* _WORK ORDER_:
Every line of the material below must be repeated exactly.
(THE DATA)
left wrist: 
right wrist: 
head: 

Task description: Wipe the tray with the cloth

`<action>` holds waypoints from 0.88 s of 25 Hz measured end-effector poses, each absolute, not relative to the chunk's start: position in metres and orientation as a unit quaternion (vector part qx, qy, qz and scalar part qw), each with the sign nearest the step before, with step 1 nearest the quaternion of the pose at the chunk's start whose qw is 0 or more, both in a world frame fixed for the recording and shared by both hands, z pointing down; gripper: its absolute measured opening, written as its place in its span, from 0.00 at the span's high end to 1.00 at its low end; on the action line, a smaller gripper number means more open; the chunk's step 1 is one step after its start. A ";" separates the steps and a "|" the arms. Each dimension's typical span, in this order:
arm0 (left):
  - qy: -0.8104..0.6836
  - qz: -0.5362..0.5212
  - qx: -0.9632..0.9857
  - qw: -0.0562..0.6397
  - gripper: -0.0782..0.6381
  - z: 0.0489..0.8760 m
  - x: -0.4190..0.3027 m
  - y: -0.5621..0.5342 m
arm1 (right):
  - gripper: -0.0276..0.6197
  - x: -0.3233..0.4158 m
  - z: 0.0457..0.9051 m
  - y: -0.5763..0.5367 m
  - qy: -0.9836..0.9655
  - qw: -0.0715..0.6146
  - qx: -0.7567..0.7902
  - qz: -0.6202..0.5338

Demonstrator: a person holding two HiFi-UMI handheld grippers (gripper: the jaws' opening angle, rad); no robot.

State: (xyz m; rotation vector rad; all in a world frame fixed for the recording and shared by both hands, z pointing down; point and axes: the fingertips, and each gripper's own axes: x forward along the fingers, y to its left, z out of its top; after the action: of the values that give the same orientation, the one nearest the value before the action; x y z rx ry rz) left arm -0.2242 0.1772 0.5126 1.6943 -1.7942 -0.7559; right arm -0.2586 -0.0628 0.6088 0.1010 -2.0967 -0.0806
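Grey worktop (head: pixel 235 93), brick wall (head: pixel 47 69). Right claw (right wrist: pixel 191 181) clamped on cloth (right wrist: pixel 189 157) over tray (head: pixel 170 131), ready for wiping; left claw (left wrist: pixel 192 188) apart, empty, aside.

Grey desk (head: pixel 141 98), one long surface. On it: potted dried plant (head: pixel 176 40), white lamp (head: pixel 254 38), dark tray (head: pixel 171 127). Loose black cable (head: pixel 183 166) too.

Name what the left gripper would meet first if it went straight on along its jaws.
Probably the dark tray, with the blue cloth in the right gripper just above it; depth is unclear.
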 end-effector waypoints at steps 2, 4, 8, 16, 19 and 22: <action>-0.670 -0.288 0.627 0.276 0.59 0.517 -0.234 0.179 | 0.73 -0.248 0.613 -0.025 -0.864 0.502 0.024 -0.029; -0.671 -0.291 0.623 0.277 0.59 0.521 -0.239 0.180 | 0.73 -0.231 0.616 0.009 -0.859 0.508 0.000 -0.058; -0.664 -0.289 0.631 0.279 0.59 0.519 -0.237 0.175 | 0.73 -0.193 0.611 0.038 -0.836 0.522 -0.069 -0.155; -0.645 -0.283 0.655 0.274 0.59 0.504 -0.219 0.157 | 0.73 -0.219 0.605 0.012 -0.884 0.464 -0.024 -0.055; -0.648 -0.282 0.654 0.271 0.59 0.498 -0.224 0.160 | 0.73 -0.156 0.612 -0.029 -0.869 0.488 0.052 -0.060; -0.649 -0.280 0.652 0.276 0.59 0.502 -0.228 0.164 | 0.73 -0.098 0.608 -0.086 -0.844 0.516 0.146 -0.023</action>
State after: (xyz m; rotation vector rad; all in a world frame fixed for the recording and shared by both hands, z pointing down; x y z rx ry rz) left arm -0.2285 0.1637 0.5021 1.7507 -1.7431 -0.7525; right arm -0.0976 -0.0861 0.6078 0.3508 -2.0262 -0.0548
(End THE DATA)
* _RESULT_:
left wrist: 
right wrist: 
head: 

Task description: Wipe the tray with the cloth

`<action>` holds waypoints from 0.88 s of 25 Hz measured end-effector poses, each absolute, not relative to the chunk's start: position in metres and orientation as a unit quaternion (vector part qx, qy, qz and scalar part qw), each with the sign nearest the step before, with step 1 nearest the quaternion of the pose at the chunk's start whose qw is 0 or more, both in a world frame fixed for the recording and shared by both hands, z pointing down; gripper: its absolute measured opening, written as its place in its span, from 0.00 at the span's high end to 1.00 at its low end; on the action line, a smaller gripper number means more open; the chunk's step 1 is one step after its start. A ";" separates the steps and a "|" the arms. Each dimension's typical span, in this order:
arm0 (left):
  - qy: -0.8104..0.6836
  - qz: -0.5362..0.5212
  - qx: -0.9632..0.9857
  - qw: -0.0562..0.6397
  - gripper: -0.0782..0.6381
  - z: 0.0489..0.8760 m
  - x: -0.4190..0.3027 m
  - y: -0.5621..0.5342 m
arm1 (right):
  - gripper: -0.0276..0.6197
  - x: -0.3233..0.4158 m
  - z: 0.0457..0.9051 m
  - y: -0.5763..0.5367 m
  - qy: -0.9836..0.9655
  - qw: -0.0715..0.6146
  - qx: -0.7567..0.7902
  - qz: -0.6202..0.5338

Demonstrator: a person holding two HiFi-UMI handheld grippers (gripper: the jaws' opening angle, rad); no robot.

State: (xyz m; rotation vector rad; all in a world frame fixed for the recording and shared by both hands, z pointing down; point and axes: the fingertips, and each gripper's own axes: x forward along the fingers, y to its left, z out of its top; after the action: of the values that give the same orientation, the one nearest the value before the action; x y z rx ry rz) left arm -0.2242 0.1772 0.5126 1.6943 -1.7942 -0.7559; right arm -0.2586 -0.0628 0.6088 0.1010 -2.0967 -0.0806
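Grey worktop (head: pixel 235 93), brick wall (head: pixel 47 69). Right claw (right wrist: pixel 191 181) clamped on cloth (right wrist: pixel 189 157) over tray (head: pixel 170 131), ready for wiping; left claw (left wrist: pixel 192 188) apart, empty, aside.

Grey desk (head: pixel 141 98), one long surface. On it: potted dried plant (head: pixel 176 40), white lamp (head: pixel 254 38), dark tray (head: pixel 171 127). Loose black cable (head: pixel 183 166) too.

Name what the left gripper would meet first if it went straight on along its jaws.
Probably the dark tray, with the blue cloth in the right gripper just above it; depth is unclear.
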 end-effector waypoints at steps 2, 4, 8, 16, 19 and 22: <action>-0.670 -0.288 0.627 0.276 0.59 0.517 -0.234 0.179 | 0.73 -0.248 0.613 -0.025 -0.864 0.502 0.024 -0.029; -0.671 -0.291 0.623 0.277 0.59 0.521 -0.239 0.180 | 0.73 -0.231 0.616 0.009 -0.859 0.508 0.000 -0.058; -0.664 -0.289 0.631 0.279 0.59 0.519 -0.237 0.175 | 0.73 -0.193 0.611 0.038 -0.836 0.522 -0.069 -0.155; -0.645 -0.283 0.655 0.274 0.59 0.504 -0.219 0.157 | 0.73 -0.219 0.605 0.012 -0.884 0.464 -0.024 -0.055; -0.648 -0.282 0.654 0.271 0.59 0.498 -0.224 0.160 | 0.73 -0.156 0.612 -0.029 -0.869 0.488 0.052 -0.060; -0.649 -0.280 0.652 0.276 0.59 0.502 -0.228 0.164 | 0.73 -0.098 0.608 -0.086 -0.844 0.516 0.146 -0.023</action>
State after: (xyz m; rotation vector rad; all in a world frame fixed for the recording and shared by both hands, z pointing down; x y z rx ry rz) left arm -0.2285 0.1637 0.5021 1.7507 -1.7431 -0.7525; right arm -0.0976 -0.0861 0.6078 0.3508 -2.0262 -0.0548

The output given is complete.